Risk Measures for DC Pension Plan Decumulation
Peter A. Forsyth, Yuying Li
TL;DR
The paper tackles decumulation of DC pension plans by framing it as an optimal stochastic control problem, comparing tail-risk measures (ES, LS, PS) against the reward of total withdrawals. It develops a parametric market model, solves the control problem via dynamic programming, and validates strategies with block bootstrap on historical data. A key theoretical finding is that, under certain conditions, the optimal EW–ES frontier coincides with the EW–LS frontier, making LS a practical, time-consistent risk measure. The results consistently favor EW–LS as a robust, implementable approach that outperforms the traditional 4% rule in out-of-sample tests, providing actionable guidance for retirement planning with explicit wealth targets and feasible withdrawal rules.
Abstract
As the developed world replaces Defined Benefit (DB) pension plans with Defined Contribution (DC) plans, there is a need to develop decumulation strategies for DC plan holders.

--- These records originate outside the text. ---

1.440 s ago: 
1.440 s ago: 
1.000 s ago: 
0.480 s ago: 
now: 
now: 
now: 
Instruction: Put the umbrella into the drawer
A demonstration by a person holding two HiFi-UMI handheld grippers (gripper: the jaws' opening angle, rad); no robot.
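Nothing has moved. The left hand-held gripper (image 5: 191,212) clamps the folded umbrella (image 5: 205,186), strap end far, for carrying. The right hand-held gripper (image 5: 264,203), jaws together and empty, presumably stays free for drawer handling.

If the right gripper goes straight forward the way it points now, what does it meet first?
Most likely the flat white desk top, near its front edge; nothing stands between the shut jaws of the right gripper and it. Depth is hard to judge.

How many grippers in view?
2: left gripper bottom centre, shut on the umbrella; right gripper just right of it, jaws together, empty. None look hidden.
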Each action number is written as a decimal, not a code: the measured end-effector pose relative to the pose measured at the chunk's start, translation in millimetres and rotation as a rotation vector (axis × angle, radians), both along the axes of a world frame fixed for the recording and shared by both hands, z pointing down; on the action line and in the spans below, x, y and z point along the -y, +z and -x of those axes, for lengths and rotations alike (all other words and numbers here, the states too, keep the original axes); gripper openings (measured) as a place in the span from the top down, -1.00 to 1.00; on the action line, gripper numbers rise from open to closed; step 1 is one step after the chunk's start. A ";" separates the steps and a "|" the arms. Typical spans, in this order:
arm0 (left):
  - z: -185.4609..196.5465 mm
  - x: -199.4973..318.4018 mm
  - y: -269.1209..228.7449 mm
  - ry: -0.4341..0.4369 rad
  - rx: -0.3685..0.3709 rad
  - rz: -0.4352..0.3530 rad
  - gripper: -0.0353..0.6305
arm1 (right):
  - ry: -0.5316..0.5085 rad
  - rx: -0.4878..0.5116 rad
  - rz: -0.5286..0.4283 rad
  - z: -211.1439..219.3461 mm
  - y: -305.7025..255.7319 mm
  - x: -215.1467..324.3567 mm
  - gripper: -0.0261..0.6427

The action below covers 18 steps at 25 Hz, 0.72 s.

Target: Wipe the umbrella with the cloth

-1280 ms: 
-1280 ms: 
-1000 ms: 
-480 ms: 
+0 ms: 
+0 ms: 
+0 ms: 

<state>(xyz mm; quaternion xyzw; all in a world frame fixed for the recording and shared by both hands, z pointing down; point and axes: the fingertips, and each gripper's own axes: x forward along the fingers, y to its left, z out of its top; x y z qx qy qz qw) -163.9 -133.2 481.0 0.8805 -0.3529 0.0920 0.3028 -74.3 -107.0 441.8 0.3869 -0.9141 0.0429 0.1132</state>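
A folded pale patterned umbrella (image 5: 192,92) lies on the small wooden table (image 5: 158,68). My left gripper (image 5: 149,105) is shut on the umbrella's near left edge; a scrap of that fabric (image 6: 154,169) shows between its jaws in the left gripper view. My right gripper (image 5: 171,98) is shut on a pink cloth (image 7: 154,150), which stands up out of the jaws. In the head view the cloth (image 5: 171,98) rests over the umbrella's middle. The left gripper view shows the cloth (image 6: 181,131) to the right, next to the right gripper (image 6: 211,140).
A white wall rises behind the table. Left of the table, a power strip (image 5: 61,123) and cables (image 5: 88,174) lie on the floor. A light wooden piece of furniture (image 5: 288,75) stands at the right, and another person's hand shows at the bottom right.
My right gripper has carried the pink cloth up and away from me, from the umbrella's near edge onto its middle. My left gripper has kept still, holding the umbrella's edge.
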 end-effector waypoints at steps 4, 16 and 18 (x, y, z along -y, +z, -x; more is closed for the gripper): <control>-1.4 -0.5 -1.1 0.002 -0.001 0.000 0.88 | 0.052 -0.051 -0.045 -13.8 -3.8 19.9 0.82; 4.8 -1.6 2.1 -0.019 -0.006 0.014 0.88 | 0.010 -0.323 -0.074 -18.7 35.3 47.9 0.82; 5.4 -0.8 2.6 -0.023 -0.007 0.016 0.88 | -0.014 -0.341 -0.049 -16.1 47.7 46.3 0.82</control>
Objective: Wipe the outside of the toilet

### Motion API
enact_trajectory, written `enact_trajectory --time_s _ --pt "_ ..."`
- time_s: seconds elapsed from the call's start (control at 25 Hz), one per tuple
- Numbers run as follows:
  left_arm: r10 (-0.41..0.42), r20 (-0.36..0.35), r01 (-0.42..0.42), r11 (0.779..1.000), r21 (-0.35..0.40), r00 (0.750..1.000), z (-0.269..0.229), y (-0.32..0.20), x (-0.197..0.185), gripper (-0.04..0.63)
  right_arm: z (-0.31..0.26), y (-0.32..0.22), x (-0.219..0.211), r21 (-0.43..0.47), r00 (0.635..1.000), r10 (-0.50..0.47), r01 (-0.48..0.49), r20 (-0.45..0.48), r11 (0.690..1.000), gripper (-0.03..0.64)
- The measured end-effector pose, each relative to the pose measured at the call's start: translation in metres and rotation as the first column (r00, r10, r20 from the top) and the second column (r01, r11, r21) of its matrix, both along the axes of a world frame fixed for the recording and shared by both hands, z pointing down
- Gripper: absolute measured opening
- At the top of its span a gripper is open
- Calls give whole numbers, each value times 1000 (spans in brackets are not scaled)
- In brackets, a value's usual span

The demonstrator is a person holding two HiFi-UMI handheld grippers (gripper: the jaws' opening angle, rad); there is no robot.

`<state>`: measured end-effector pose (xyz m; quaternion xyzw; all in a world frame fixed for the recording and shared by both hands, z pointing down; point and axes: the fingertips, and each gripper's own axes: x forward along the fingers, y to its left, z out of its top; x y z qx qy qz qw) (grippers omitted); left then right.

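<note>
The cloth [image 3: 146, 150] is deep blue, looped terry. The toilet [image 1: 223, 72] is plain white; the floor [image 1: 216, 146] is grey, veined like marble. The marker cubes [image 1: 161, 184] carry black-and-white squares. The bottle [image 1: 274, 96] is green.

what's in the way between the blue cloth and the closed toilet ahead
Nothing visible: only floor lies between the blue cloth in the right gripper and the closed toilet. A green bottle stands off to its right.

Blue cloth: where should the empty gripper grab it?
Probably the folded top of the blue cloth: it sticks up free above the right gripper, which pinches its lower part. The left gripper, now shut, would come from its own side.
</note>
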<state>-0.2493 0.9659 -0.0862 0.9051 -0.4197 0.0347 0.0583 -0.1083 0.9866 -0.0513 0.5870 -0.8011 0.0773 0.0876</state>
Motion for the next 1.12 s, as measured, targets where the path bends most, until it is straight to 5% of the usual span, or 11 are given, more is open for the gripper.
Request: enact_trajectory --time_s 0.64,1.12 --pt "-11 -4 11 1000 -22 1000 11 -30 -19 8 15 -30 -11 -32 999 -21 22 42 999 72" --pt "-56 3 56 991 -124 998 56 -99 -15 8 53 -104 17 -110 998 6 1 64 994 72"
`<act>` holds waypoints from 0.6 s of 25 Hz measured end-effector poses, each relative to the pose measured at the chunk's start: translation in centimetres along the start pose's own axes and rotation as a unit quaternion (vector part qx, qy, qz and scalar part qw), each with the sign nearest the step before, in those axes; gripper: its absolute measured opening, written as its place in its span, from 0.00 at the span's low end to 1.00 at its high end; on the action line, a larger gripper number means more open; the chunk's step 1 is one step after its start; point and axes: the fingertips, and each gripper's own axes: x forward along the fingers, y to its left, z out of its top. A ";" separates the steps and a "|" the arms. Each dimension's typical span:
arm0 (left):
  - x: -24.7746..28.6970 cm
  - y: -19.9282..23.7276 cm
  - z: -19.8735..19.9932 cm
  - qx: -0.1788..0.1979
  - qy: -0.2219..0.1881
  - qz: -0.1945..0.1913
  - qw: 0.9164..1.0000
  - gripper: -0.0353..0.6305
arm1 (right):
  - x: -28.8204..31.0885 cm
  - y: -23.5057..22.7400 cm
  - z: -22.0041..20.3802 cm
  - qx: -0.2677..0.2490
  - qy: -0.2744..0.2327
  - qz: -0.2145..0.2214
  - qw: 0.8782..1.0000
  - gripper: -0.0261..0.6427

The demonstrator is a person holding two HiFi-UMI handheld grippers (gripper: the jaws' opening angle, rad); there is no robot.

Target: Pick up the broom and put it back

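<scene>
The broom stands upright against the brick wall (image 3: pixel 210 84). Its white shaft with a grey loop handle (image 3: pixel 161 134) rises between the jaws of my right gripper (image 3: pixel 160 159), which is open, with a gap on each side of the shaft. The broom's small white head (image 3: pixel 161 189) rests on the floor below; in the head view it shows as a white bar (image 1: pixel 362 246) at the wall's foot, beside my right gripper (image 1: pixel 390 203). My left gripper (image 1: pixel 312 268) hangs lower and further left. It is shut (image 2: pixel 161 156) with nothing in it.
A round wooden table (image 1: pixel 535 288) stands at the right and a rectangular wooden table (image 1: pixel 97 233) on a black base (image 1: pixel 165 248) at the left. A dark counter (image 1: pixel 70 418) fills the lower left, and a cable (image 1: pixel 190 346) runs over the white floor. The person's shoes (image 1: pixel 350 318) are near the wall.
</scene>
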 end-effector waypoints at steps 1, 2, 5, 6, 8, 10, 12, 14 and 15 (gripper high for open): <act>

Optimal decumulation can be viewed as a problem in optimal stochastic control. Formulation as a control problem requires specification of an objective function, which in turn requires a definition of reward and risk. An intuitive specification of reward is the total withdrawals over the retirement period. Most retirees view risk as the possibility of running out of savings. This paper investigates several possible left tail risk measures, in conjunction with DC plan decumulation. The risk measures studied include (i) expected shortfall (ii) linear shortfall and (iii) probability of shortfall. We establish that, under certain assumptions, the set of optimal controls associated with all expected reward and expected shortfall Pareto efficient frontier curves is identical to the set of optimal controls for all expected reward and linear shortfall Pareto efficient frontier curves. Optimal efficient frontiers are determined computationally for each risk measure, based on a parametric market model. Robustness of these strategies is determined by testing the strategies out-of-sample using block bootstrapping of historical data.